GIVEN DATA Block Start
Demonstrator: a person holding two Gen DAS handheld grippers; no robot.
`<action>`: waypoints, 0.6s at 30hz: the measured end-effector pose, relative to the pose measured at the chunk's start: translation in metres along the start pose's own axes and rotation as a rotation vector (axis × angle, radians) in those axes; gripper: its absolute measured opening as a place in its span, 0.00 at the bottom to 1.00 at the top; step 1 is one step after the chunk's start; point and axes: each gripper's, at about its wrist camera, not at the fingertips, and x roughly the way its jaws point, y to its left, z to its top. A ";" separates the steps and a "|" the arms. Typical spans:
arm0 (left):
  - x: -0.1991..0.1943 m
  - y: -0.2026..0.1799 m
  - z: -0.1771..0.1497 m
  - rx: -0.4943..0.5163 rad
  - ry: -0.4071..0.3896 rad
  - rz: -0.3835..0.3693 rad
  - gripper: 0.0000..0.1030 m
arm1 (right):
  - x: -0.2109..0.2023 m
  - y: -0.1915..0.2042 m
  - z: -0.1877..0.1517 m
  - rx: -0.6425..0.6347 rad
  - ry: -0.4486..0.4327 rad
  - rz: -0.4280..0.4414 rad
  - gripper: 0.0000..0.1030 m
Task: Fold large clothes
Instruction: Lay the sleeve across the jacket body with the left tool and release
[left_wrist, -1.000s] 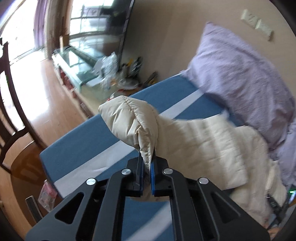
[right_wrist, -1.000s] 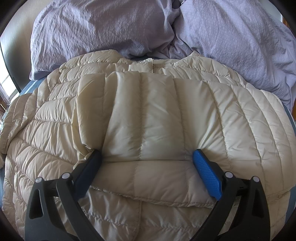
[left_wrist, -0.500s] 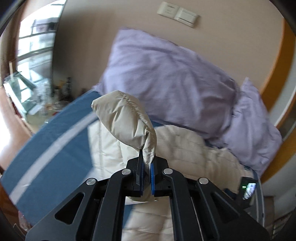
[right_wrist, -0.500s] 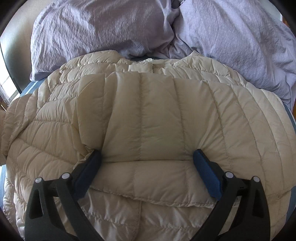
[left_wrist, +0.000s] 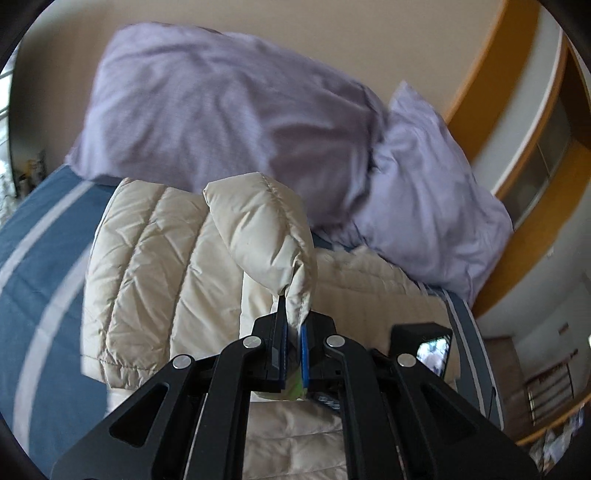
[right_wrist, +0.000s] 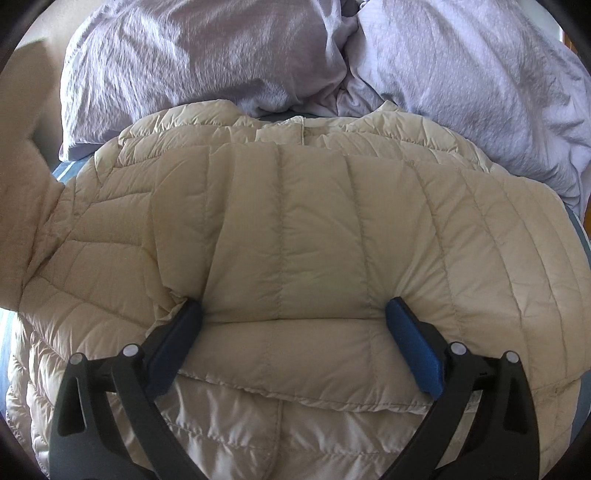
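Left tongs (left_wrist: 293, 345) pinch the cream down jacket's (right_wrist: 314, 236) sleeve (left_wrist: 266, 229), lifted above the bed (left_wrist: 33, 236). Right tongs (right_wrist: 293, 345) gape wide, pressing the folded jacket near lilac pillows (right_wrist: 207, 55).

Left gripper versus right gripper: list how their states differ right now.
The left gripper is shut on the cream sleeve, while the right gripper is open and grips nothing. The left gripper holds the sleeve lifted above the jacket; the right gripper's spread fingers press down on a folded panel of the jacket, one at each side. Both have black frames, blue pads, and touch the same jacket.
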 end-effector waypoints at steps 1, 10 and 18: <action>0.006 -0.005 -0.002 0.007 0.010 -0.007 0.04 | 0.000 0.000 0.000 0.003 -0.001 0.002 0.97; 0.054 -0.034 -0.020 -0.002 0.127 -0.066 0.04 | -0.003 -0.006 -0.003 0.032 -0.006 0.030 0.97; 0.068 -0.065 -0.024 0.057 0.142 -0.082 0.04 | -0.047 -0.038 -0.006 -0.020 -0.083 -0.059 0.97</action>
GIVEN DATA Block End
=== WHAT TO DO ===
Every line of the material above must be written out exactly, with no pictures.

=== OUTPUT FOR THIS TASK ===
Demonstrator: a person holding two Gen DAS handheld grippers; no robot.
`<action>`: waypoints, 0.6s at 30hz: the measured end-effector pose, relative to the pose measured at the chunk's start: translation in metres along the start pose's own axes and rotation as a rotation vector (axis × angle, radians) in those axes; gripper: its absolute measured opening as a place in its span, 0.00 at the bottom to 1.00 at the top; step 1 is one step after the chunk's start; point and axes: each gripper's, at about its wrist camera, not at the fingertips, and x roughly the way its jaws point, y to its left, z to its top. A ";" separates the steps and a "|" the arms. Typical spans:
arm0 (left):
  - x: -0.1991..0.1943 m
  - y: -0.2026..0.1799 m
  - z: -0.1771..0.1497 m
  - rx: -0.4943..0.5163 rad
  - ry: -0.4071..0.3896 rad
  - rz: -0.3835..0.3693 rad
  - gripper: 0.0000..0.1030 m
arm1 (right):
  - x: -0.2109..0.2023 m
  - y: -0.1915..0.2042 m
  - z: -0.1877..0.1517 m
  - rx: -0.6425..0.6347 rad
  - ry: -0.4486..0.4327 rad
  - rz: -0.4280..0.4414 rad
  - gripper: 0.0000..0.1030 m
Task: Fold large clothes
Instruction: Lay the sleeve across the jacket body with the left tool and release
[left_wrist, -1.000s] 
[right_wrist, -1.000s] 
[left_wrist, -0.500s] 
[right_wrist, -0.500s] 
[left_wrist, +0.000s] 
[right_wrist, +0.000s] 
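Left tongs (left_wrist: 293, 345) pinch the cream down jacket's (right_wrist: 314, 236) sleeve (left_wrist: 266, 229), lifted above the bed (left_wrist: 33, 236). Right tongs (right_wrist: 293, 345) gape wide, pressing the folded jacket near lilac pillows (right_wrist: 207, 55).

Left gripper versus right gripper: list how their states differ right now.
The left gripper is shut on the cream sleeve, while the right gripper is open and grips nothing. The left gripper holds the sleeve lifted above the jacket; the right gripper's spread fingers press down on a folded panel of the jacket, one at each side. Both have black frames, blue pads, and touch the same jacket.
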 end-effector waypoints at steps 1, 10 and 18: <action>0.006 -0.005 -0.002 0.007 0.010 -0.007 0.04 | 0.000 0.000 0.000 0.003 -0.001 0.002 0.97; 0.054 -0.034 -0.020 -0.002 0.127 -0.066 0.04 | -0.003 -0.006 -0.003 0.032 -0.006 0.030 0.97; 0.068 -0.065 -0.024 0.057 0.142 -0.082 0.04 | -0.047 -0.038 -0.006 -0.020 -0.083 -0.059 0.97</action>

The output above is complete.